Quant au rétablissement de l’empire d’Allemagne, le congrès de Paris montra la même sagesse : l’Europe a dû plus de cinquante ans de repos à la prévoyance éclairée des hommes d’état qui s’y trouvaient rassemblés. Il fut résolu que l’empire germanique ne serait point rétabli. On n’aurait pu en offrir la couronne qu’à la maison d’Autriche, qui l’avait portée avec éclat pendant plusieurs siècles.

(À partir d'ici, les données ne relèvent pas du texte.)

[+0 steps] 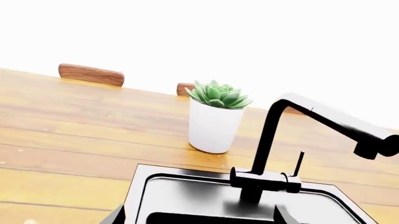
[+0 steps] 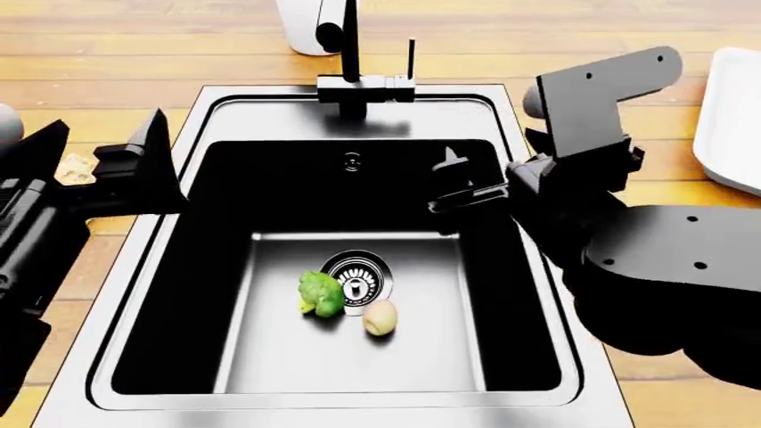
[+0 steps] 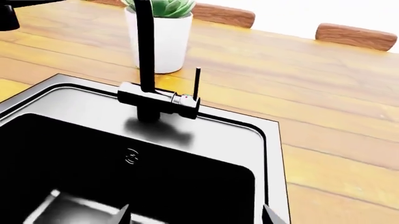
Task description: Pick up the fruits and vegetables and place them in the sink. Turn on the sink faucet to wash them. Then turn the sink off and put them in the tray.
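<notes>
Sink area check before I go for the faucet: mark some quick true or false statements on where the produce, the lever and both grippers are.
1. The broccoli and the apple both lie in the sink near the drain. True.
2. Water is running from the faucet. False: no stream shows in any view.
3. The right gripper is closed on the lever. False: it hangs over the basin, apart from the lever, holding nothing.
4. The tray holds the apple. False: only its edge shows on the robot's right, and the apple is in the sink.
5. The left gripper sits at the sink's left rim, empty. True.
</notes>
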Robot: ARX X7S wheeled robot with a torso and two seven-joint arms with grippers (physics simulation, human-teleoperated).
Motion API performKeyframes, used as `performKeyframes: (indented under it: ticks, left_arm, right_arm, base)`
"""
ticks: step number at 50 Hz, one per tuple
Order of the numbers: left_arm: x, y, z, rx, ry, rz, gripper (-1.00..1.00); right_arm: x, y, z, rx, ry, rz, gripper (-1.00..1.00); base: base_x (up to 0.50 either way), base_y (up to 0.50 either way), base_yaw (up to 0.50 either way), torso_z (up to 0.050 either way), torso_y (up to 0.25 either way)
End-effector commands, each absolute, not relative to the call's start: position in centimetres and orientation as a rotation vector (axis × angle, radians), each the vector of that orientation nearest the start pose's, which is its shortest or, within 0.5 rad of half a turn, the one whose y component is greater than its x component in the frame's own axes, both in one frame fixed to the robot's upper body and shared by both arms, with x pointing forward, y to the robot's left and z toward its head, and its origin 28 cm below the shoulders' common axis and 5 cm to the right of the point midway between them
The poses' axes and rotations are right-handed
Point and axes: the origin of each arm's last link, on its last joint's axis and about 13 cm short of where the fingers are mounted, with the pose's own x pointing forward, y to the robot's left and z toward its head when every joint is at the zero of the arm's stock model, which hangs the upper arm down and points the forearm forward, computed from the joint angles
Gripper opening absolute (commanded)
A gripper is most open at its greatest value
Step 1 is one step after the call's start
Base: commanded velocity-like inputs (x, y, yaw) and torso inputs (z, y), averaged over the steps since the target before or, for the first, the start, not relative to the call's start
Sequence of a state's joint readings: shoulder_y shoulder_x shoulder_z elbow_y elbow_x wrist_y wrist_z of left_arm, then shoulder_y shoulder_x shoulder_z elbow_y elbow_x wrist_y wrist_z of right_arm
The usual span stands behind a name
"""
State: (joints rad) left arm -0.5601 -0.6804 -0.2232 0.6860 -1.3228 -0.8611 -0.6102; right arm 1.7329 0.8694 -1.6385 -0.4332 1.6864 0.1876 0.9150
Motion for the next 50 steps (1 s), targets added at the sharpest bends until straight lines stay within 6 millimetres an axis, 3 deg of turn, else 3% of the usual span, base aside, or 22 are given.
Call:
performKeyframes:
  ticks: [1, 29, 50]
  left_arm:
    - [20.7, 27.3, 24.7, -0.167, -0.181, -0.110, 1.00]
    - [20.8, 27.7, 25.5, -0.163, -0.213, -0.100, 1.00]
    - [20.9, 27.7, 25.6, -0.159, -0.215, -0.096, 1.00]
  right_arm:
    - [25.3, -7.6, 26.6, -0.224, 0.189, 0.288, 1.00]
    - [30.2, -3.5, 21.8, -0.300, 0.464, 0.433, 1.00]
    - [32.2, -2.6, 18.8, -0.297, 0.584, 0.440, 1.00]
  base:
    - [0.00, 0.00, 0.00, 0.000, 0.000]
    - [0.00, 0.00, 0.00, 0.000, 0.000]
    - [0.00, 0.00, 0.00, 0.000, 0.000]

On craignit, en réunissant cette couronne sur la même tête, où posait déjà celle d’un autre puissant empire, de troubler la balance des forces européennes, et le congrès décida que les états d’Allemagne « seraient indépendans et réunis par un lien fédératif. » Telle est la disposition textuelle de l’article 6 du traité célèbre du 30 mai 1814. La question du rétablissement de l’empire germanique sous un chef unique avait été tranchée négativement dans les négociations[1] ; le texte du traité la décidait dans le même sens : disposition déjà très remarquable en elle-même, plus remarquable encore, si on fait attention que c’est la seule clause d’intérêt européen que l’on rencontre dans ce premier traité solennel, dont l’objet principal était de fixer les limites territoriales de la monarchie restaurée en France. Toutes les autres questions d’intérêt général avaient été renvoyées au futur congrès de Vienne ; mais les signataires de la

  1. Voyez Schoell, Histoire des traités, édit. citée, t. III, p. 357 ; et la collection des Traités de M. De Clereq, t. II.